> **WORK REQUEST**: In how many lines of the records does the string "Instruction" appear? State only the number.

(Records drawn from a dataset)
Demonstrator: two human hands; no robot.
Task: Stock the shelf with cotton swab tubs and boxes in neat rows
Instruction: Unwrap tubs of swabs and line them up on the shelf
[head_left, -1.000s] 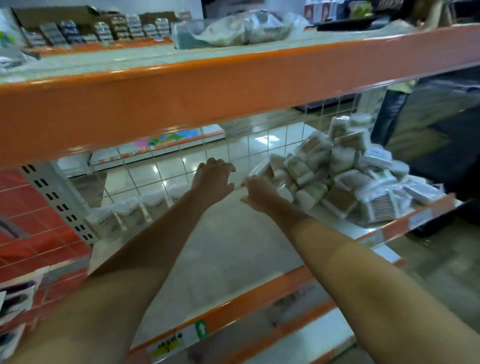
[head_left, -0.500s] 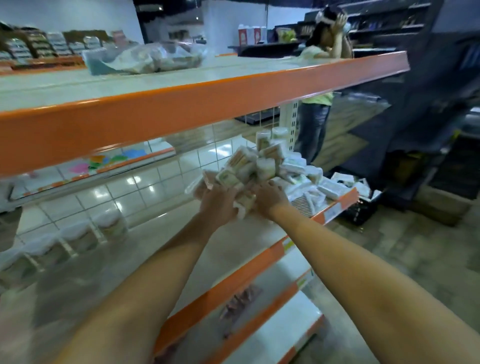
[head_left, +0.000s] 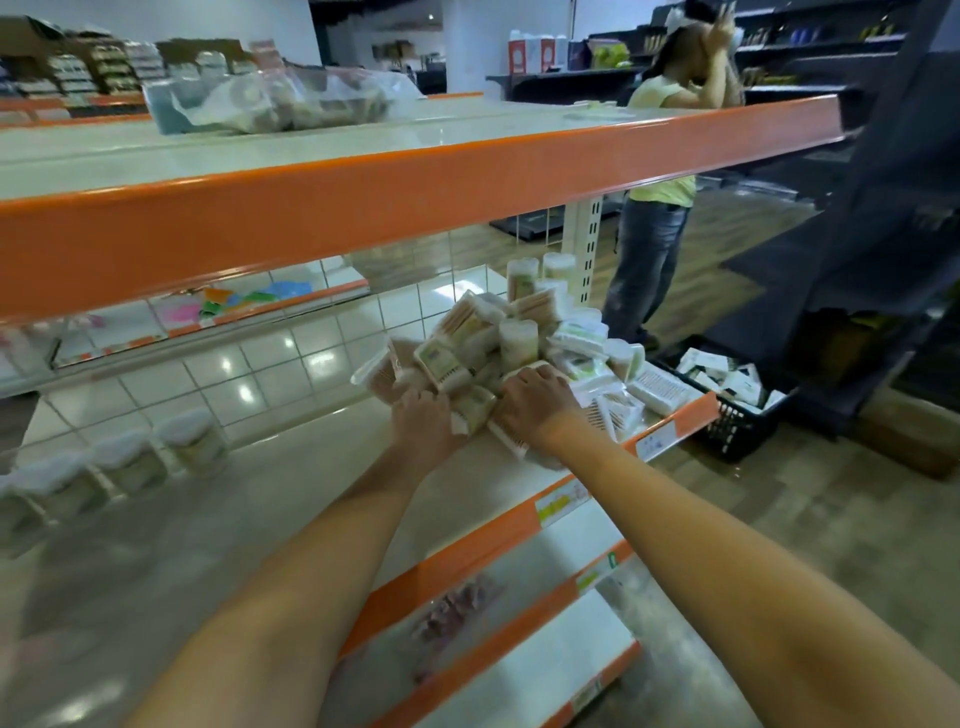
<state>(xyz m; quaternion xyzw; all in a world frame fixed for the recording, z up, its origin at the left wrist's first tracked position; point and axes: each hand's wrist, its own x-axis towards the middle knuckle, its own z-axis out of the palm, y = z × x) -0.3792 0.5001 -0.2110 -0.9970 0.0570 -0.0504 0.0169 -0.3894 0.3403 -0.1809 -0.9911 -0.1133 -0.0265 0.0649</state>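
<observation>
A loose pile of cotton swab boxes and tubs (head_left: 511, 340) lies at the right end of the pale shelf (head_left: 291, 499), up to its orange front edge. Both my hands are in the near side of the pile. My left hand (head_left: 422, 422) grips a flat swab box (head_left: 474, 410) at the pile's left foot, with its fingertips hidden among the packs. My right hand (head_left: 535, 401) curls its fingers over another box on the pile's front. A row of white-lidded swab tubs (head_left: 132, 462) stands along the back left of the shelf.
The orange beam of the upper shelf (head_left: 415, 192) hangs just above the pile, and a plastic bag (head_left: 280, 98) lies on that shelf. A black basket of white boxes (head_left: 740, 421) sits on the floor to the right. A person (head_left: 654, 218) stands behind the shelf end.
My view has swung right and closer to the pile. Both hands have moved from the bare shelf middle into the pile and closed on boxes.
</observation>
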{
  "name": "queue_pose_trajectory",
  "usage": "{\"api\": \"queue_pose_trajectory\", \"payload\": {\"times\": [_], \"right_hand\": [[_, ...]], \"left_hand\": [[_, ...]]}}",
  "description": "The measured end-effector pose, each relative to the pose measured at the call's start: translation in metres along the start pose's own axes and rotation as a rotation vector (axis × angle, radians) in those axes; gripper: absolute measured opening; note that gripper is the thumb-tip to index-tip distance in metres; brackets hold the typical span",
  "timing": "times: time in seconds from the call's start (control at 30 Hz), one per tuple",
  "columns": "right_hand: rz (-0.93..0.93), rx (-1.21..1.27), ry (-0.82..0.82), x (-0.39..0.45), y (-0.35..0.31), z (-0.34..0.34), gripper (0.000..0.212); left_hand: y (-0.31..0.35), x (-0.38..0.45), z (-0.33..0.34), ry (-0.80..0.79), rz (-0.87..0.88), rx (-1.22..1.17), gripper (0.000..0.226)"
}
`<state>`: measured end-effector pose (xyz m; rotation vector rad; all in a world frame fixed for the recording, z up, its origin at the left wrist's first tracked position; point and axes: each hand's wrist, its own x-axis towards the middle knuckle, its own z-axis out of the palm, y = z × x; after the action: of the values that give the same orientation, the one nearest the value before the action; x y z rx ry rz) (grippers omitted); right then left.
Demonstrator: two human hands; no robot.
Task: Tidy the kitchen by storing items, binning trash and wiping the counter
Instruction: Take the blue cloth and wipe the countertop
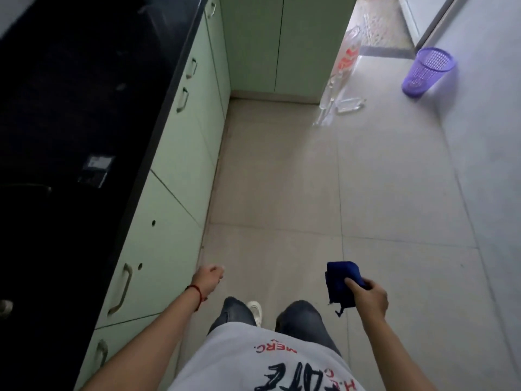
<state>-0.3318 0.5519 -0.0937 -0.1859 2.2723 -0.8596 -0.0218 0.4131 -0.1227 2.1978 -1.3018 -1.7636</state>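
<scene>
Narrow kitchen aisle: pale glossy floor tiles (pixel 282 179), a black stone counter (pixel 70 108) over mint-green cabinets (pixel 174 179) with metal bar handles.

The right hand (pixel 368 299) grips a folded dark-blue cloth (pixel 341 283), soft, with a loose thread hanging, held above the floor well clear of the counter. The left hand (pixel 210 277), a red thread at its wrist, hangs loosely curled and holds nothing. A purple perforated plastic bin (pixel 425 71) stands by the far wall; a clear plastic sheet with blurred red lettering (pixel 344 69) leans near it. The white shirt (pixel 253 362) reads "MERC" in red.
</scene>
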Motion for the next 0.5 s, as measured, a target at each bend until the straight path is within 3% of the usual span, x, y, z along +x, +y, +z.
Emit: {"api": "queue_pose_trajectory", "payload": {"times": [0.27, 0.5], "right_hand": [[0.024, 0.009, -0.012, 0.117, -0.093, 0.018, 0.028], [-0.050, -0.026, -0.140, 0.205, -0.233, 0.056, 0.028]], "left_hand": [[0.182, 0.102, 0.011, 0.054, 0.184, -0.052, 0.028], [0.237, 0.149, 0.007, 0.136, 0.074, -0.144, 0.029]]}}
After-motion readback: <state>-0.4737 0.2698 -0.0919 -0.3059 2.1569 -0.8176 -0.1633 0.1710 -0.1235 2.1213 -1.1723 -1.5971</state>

> **WRITTEN ANSWER**: 2